Skip to content

Trajectory Correction → SFT/DPO Training Data

The trajectory_edit annotation schema lets annotators rewrite the steps of an agent trace — fix a wrong reasoning step, correct a typo'd tool call, or strengthen the final answer — and saves the corrected trajectory alongside the original. The trajectory_correction exporter then turns each (original, corrected) pair into supervised fine-tuning (SFT) targets and DPO preference pairs.

This is the editing counterpart to Trajectory Evaluation (which scores steps). It mirrors Labelbox's "Agent Trajectory Editor" and Datadog's "edited outputs" — the dominant workflow for converting agent eval into training data.

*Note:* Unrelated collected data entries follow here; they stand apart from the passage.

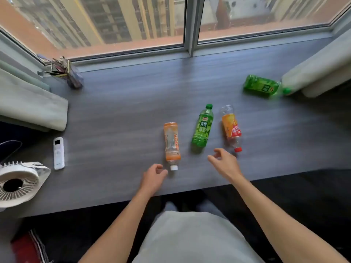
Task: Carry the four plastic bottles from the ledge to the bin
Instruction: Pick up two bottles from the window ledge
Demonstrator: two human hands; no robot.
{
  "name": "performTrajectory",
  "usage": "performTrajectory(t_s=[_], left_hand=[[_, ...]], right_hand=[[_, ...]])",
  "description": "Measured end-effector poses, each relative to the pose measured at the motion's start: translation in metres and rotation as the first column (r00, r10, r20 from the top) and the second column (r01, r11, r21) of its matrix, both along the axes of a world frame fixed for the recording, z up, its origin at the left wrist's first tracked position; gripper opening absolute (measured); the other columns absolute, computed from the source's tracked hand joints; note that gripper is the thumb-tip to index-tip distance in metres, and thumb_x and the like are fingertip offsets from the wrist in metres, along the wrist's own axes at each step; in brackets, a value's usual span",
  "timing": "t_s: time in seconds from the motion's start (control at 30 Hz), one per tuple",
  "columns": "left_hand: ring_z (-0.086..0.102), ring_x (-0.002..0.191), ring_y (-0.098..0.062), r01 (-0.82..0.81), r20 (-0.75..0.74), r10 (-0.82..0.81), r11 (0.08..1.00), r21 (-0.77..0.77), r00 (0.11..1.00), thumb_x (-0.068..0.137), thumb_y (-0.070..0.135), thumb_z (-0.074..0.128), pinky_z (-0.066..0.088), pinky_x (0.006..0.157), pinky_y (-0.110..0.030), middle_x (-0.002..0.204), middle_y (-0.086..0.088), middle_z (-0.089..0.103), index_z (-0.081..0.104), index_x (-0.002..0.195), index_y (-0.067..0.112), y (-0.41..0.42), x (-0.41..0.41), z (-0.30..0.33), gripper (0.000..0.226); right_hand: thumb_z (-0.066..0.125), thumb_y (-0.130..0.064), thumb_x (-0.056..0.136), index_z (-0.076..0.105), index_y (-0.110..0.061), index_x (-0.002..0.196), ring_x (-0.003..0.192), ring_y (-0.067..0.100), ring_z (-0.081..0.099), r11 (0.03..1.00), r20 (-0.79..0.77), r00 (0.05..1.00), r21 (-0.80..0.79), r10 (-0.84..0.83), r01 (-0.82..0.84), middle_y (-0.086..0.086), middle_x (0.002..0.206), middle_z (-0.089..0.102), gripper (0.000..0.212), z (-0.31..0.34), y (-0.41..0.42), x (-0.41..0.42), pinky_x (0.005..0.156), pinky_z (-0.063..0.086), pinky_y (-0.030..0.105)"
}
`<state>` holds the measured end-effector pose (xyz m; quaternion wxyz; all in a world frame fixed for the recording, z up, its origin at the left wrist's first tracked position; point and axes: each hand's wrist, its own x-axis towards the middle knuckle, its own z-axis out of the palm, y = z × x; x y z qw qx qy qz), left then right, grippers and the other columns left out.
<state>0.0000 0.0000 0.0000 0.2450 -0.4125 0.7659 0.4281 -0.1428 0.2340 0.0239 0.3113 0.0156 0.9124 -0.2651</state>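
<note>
Grey wood-grain laminate covers the window ledge (117, 103) we lean over, with a white desk fan (19, 185) and a white remote control (58, 153) at its left end. All four plastic bottles lie on it, so none has been carried yet, and no bin is in view. Furthest off, the green bottle by the cushion (261, 86) rests on its side at the far right. Nearer us lie three in a row: the green tea bottle (202, 128) between the orange white-capped bottle (171, 144) and the orange red-capped bottle (231, 128). Our left hand (152, 177) hovers loosely curled and empty just beside the white cap; our right hand (224, 162), fingers spread and empty, is near the red cap.
</note>
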Motion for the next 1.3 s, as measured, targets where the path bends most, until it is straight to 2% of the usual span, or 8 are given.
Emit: performTrajectory(t_s=[0.23, 0.37, 0.5, 0.7, 0.87, 1.0, 1.2, 1.3], left_hand=[[0.057, 0.127, -0.027, -0.126, -0.069, 0.123, 0.991, -0.038, 0.99, 0.083, 0.048, 0.072, 0.045, 0.104, -0.039, 0.138, -0.008, 0.06, 0.049, 0.141, 0.016, -0.016, -0.089, -0.009, 0.071], [0.051, 0.131, -0.03, -0.169, -0.081, 0.162, 0.983, -0.077, 0.983, 0.075, 0.054, 0.076, 0.042, 0.104, -0.039, 0.143, -0.011, 0.053, 0.042, 0.147, 0.013, -0.009, -0.118, -0.026, 0.09], [0.054, 0.122, -0.031, -0.166, -0.058, 0.159, 0.974, -0.152, 0.986, 0.065, 0.061, 0.075, 0.046, 0.096, -0.042, 0.13, -0.009, 0.054, 0.047, 0.135, 0.015, 0.009, -0.123, -0.044, 0.088], [0.06, 0.11, -0.028, -0.217, -0.066, 0.207, 0.955, -0.205, 0.976, 0.067, 0.054, 0.076, 0.043, 0.079, -0.032, 0.117, -0.005, 0.059, 0.055, 0.128, 0.017, 0.019, -0.116, -0.054, 0.074], [0.06, 0.087, -0.018, -0.167, -0.081, 0.157, 0.977, -0.135, 0.984, 0.063, 0.053, 0.073, 0.041, 0.069, -0.03, 0.101, 0.006, 0.065, 0.056, 0.115, 0.027, 0.016, -0.09, -0.031, 0.061], [0.061, 0.08, -0.007, -0.047, -0.066, 0.042, 0.995, -0.088, 0.997, 0.063, 0.055, 0.07, 0.044, 0.061, -0.028, 0.093, 0.015, 0.066, 0.052, 0.108, 0.035, 0.021, -0.048, -0.012, 0.053], [0.061, 0.078, -0.002, 0.189, 0.017, -0.188, 0.981, -0.049, 0.982, 0.062, 0.055, 0.067, 0.046, 0.06, -0.026, 0.089, 0.016, 0.066, 0.05, 0.106, 0.039, 0.021, 0.016, -0.011, 0.05], [0.064, 0.076, -0.001, 0.326, 0.066, -0.326, 0.945, 0.006, 0.943, 0.061, 0.057, 0.068, 0.049, 0.06, -0.027, 0.089, 0.016, 0.067, 0.051, 0.103, 0.041, 0.016, 0.037, -0.017, 0.048]], right_hand=[[0.069, -0.054, 0.072, 0.056, -0.012, 0.12, 0.097, 0.026, 0.062, 0.98, -0.065, 0.981, -0.095, -0.183, 0.176, 0.01, 0.115, 0.061, 0.065, 0.0, -0.071, -0.086, 0.077, 0.049, 0.034], [0.068, -0.065, 0.069, 0.029, -0.01, 0.145, 0.12, 0.034, 0.053, 0.967, 0.018, 0.967, 0.014, -0.256, 0.256, 0.012, 0.137, 0.043, 0.102, -0.024, -0.091, -0.102, 0.096, 0.049, 0.05], [0.069, -0.063, 0.07, 0.017, -0.011, 0.151, 0.128, 0.036, 0.047, 0.952, -0.023, 0.955, 0.067, -0.297, 0.298, 0.013, 0.146, 0.038, 0.11, -0.046, -0.094, -0.102, 0.099, 0.046, 0.05], [0.073, -0.053, 0.067, 0.044, -0.014, 0.13, 0.105, 0.031, 0.06, 0.957, -0.073, 0.957, 0.05, -0.282, 0.286, 0.008, 0.117, 0.054, 0.079, -0.056, -0.08, -0.093, 0.086, 0.053, 0.044], [0.072, -0.047, 0.063, 0.043, -0.023, 0.129, 0.095, 0.021, 0.061, 0.972, -0.046, 0.979, -0.132, -0.2, 0.192, 0.002, 0.11, 0.057, 0.076, -0.041, -0.046, -0.065, 0.082, 0.054, 0.039], [0.074, -0.043, 0.06, 0.039, -0.028, 0.124, 0.086, 0.011, 0.064, 0.963, 0.027, 0.989, -0.226, -0.144, 0.147, -0.006, 0.1, 0.065, 0.074, -0.03, -0.002, -0.023, 0.07, 0.052, 0.029], [0.074, -0.043, 0.058, 0.048, -0.039, 0.103, 0.079, 0.002, 0.063, 0.978, 0.105, 0.988, -0.164, -0.113, 0.129, -0.012, 0.091, 0.063, 0.052, -0.026, 0.067, 0.054, 0.061, 0.048, 0.023], [0.073, -0.044, 0.056, 0.049, -0.042, 0.098, 0.08, 0.002, 0.062, 0.969, 0.15, 0.967, -0.106, -0.205, 0.222, -0.012, 0.093, 0.061, 0.049, -0.027, 0.1, 0.103, 0.068, 0.053, 0.03]])
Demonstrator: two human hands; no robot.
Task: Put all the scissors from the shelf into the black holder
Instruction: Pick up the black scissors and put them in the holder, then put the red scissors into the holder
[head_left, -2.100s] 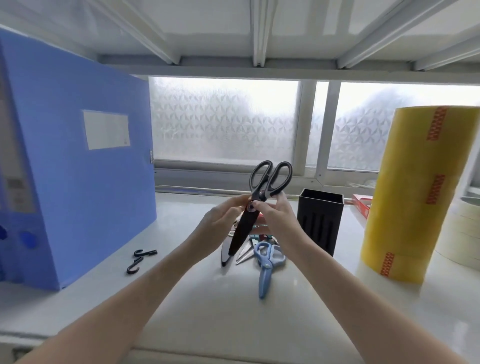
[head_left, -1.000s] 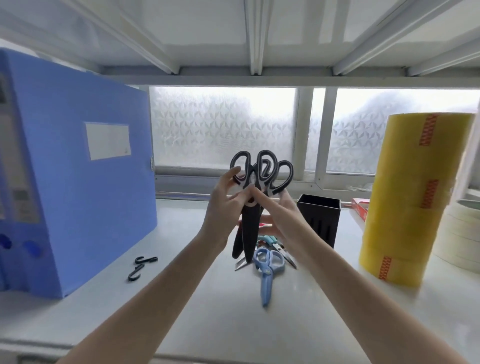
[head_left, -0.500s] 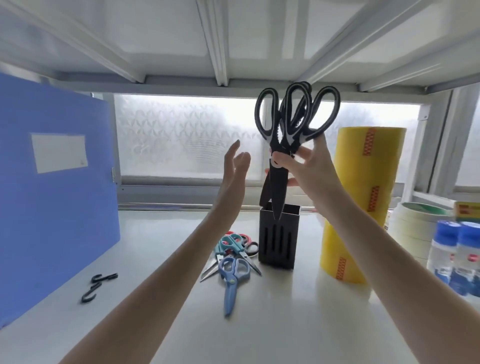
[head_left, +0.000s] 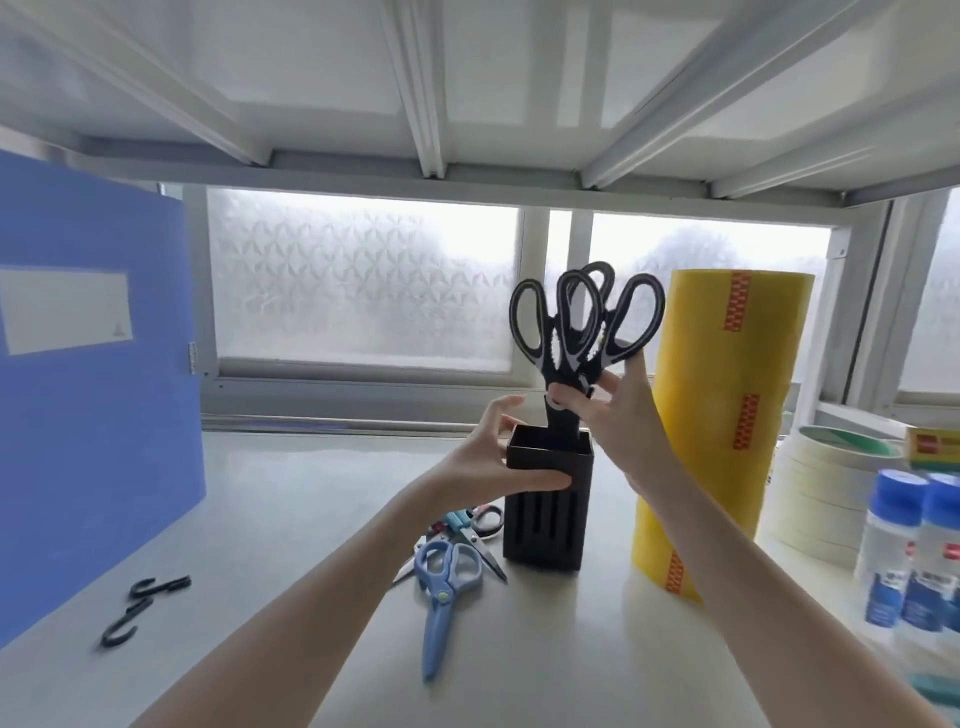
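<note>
Your right hand (head_left: 618, 421) pinches two pairs of black scissors (head_left: 582, 332) just below their handles, thumb and fingers clamped together on them. The blades point straight down and their tips are already inside the open top of the black holder (head_left: 545, 525), while the four handle loops fan out above your fingers. Your left hand (head_left: 493, 457) is wrapped around the holder's upper part, thumb across its front face and fingers curled toward the rim at the back, gripping it firmly.

The holder stands upright on the white shelf (head_left: 311, 519), just beside the tall yellow roll of tape (head_left: 727, 415) on its right.

More scissors lie flat on the shelf just left of and in front of the holder: a blue pair (head_left: 441, 587) with its blades pointing toward you, and behind it a small heap with teal and dark handles (head_left: 472, 519) (how many pairs are in that heap is hard to tell, since your left forearm covers part of it).

A blue file box (head_left: 93, 389) stands at the far left, with two black hooks (head_left: 140, 603) lying on the shelf in front of it. Stacked pale tape rolls (head_left: 821, 493) and blue-capped bottles (head_left: 914, 545) sit at the right edge.
</note>
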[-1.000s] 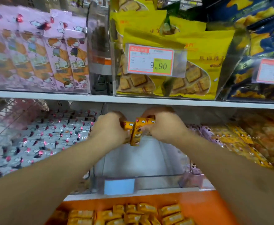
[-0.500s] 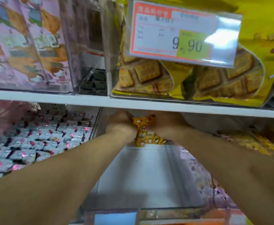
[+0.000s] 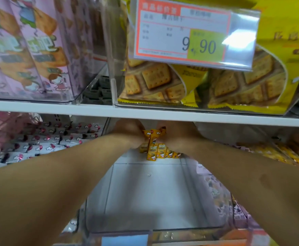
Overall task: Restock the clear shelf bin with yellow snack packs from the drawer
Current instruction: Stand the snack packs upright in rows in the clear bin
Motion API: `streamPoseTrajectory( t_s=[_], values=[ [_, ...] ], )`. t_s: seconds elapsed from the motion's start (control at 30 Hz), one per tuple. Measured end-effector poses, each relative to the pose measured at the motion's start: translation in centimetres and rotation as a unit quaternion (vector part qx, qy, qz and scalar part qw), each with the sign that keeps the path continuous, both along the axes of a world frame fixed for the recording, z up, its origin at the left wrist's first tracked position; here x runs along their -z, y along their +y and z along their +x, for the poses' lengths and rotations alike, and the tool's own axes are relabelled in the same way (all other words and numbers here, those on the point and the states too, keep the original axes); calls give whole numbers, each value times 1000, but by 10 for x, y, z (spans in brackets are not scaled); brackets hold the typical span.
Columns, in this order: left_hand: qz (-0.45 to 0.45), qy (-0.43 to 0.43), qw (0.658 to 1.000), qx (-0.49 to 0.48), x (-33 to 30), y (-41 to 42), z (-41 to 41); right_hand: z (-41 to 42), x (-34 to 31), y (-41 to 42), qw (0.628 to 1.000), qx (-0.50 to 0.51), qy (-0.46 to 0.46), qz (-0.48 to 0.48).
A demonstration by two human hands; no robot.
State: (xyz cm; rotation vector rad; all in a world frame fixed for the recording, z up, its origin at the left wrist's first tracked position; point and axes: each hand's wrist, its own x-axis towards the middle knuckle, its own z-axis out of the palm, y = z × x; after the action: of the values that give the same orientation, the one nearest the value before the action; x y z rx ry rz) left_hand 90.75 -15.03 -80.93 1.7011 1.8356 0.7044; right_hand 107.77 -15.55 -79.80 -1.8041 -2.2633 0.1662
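You had both arms reaching deep into the clear shelf bin (image 3: pixel 189 176), right under the white shelf edge (image 3: pixel 145 113). Your left hand (image 3: pixel 129 134) and right hand (image 3: pixel 178 134) sat close together at the back of the bin, each with its fingers curled round the top of a cluster of yellow snack packs (image 3: pixel 156 144). The packs hung down between your hands, their lower ends touching or just above the pale bin floor (image 3: pixel 145 196) at the rear; I couldn't tell which. The rest of that floor lay bare and greyish-white, with the transparent front wall running across below your forearms.

Around you it was a shop shelf, tightly stocked. Left of your bin, a neighbouring compartment held white wrapped sweets (image 3: pixel 44 144) with pink and dark marks. To the right, beyond the clear side wall, lay orange-yellow packets (image 3: pixel 278 155), blurred. On the shelf above, pink biscuit boxes (image 3: pixel 30 50) stood in a clear bin on the left, and big yellow cracker bags (image 3: pixel 242 86) filled the bin on the right. A price tag (image 3: pixel 186 34) in a clear plastic holder hung on that upper bin, reading 9.90. At the very bottom, a blue label (image 3: pixel 124 240) showed on the front of your bin.
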Motion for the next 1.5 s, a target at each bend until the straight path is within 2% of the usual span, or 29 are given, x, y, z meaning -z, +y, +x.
streamPoseTrajectory(
  t_s=[0.2,0.33,0.63,0.73,0.8,0.93,1.17,1.3,1.37,1.43,1.5],
  values=[
    [-15,11,1000,12,-3,1,-8,0,4,6,1000,-4,-13,11],
    [-7,37,999,-1,0,2,-4,4,2,4,999,0,54,1],
    [-38,56,997,-38,-1,-7,0,15,-16,-16,998,18,-55,21],
    [-50,91,994,-24,-5,-16,5,30,-21,-25,999,48,2,-4],
    [-53,105,993,-12,-8,-25,8,41,-18,-32,999,30,32,-4],
    [-13,162,986,44,-18,-58,10,61,-15,-66,995,-37,48,78],
    [70,110,984,117,-39,-176,-2,84,-10,-172,977,-51,144,147],
    [110,41,982,146,-35,-249,-10,79,-7,-243,971,-28,184,152],
    [104,14,982,155,-18,-279,-14,71,8,-273,971,-40,203,118],
    [68,-6,985,160,5,-304,-20,63,32,-295,977,-63,203,21],
    [31,0,987,156,36,-325,-27,56,61,-313,980,-63,165,-88]
  ],
)
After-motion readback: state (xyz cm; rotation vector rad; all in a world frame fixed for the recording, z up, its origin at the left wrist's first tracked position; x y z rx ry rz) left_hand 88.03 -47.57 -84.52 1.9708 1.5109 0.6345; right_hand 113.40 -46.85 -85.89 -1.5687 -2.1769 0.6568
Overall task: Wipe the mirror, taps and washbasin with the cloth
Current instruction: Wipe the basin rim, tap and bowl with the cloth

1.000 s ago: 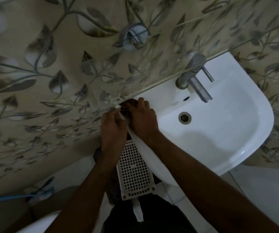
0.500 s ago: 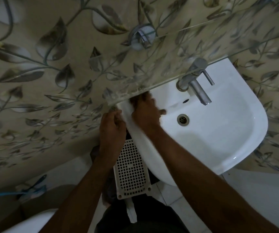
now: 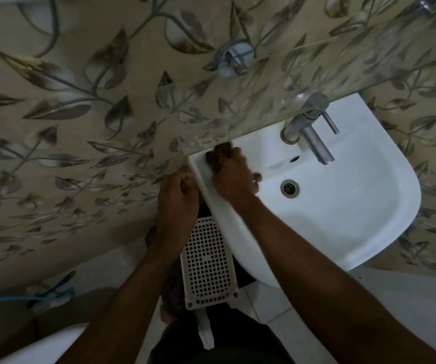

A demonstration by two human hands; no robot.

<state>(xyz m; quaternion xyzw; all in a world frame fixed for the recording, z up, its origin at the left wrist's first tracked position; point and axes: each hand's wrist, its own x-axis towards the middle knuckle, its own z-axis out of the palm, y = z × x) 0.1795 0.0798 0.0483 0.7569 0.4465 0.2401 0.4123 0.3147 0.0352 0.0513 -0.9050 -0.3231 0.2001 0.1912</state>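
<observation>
Right hand [image 3: 234,177] pressed down on a dark cloth [image 3: 218,155], fingers curled over it, at the basin's [image 3: 343,219] back left corner, just under the front edge of a glass shelf [image 3: 237,122]. Cloth mostly hidden beneath the hand; only its far end showing against the white rim. Left hand [image 3: 178,198] curled at the basin's left edge, outside the bowl; gripping the rim or merely clenched beside it, cannot tell. Tap [image 3: 308,132] at the back edge, well apart from the cloth, spout angled over the bowl, drain [image 3: 289,188] below it. Perforated white basket [image 3: 207,264] down beside the basin's left edge, under the left forearm.

Likely step: scrubbing the rim corner, tap probably not yet reached.

Risks, as judged: knuckles knocking the shelf edge on a forward stroke, given how tight the corner sits beneath it. Cloth slipping off the narrow rim and dropping toward the basket. A wide sweep rightwards catching the tap lever and starting water.
</observation>
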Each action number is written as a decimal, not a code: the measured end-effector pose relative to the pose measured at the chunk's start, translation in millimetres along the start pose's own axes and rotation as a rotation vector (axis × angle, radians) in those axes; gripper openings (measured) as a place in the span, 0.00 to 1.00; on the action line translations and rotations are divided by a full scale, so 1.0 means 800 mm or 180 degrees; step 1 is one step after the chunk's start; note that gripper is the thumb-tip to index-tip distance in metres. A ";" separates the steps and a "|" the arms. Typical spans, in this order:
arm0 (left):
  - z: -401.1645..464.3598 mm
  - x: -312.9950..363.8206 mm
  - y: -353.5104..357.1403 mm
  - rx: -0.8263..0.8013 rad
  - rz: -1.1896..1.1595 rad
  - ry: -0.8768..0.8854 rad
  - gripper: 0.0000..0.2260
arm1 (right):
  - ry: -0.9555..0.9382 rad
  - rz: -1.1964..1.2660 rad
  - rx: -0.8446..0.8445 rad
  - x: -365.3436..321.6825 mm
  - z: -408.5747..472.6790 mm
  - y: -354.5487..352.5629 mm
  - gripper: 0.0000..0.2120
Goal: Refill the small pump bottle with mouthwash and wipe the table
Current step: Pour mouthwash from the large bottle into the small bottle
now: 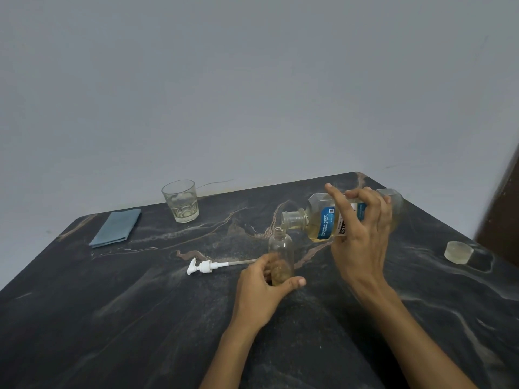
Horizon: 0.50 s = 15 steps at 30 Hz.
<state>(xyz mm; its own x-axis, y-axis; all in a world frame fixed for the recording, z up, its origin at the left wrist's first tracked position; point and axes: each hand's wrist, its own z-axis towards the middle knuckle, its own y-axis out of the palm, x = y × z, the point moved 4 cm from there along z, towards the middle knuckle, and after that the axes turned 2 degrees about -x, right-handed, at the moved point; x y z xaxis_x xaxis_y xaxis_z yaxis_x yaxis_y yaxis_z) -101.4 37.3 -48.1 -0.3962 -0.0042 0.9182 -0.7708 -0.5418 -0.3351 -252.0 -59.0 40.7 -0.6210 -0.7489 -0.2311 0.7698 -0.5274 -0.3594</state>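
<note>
Pouring: two hands, one mouthwash bottle (323, 220), one pump bottle (280, 248).

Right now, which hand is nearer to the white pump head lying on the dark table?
Left. The left hand, holding the small clear bottle, is just right of the white pump head; the right hand is farther right, tilting the mouthwash bottle.

1. A plain pale grey wall (252, 80) stood behind the table (112, 318).
2. The table top was dark, marbled with pale and brownish veins.
3. A dark brown edge (502, 206), perhaps a door, showed at the far right.
</note>
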 end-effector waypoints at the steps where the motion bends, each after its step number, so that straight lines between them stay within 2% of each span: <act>1: 0.000 -0.001 0.000 0.0010 0.0011 0.0001 0.29 | -0.0003 -0.0006 0.0005 0.000 0.000 0.000 0.47; 7: 0.001 -0.002 0.000 0.0034 0.0025 0.0032 0.24 | 0.0006 0.0001 -0.0004 0.001 0.000 0.000 0.46; 12: 0.000 0.004 0.000 -0.0007 -0.0021 0.0073 0.37 | 0.0010 0.0036 -0.0030 0.000 0.001 0.000 0.46; 15: -0.001 0.005 0.000 -0.0006 -0.0015 0.0080 0.39 | 0.0025 0.0056 -0.0039 0.000 0.001 0.001 0.46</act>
<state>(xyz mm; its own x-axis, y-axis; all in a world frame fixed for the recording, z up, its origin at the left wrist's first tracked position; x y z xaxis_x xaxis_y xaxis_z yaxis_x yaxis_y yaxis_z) -103.0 38.0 -44.8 -0.4051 0.0195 0.9141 -0.7736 -0.5401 -0.3313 -251.4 -59.4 40.9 -0.6086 -0.7548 -0.2446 0.7788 -0.5092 -0.3664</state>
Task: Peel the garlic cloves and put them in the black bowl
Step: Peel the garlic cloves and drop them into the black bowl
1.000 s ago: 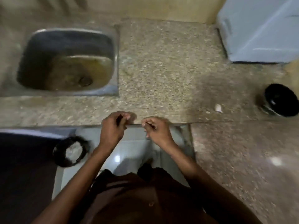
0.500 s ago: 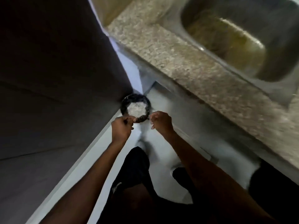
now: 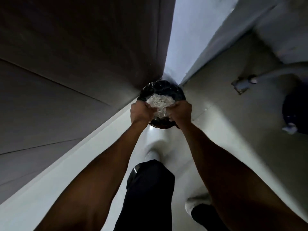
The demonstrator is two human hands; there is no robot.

Trajectory correction editor

Quick start

python potato/flask_server.py start examples/agent-traces/trajectory-correction/config.yaml -p 8000

See examples/agent-traces/trajectory-correction/ for the full runnable project.

How it works

Each agent step renders as a card showing the Original text (read-only) and an editable Corrected box pre-filled with the original. As the annotator types:

  • a live word-level diff highlights insertions (green) and deletions (red strikethrough),
  • words/characters changed are counted, and
  • an "✎ edited" flag appears on changed fields.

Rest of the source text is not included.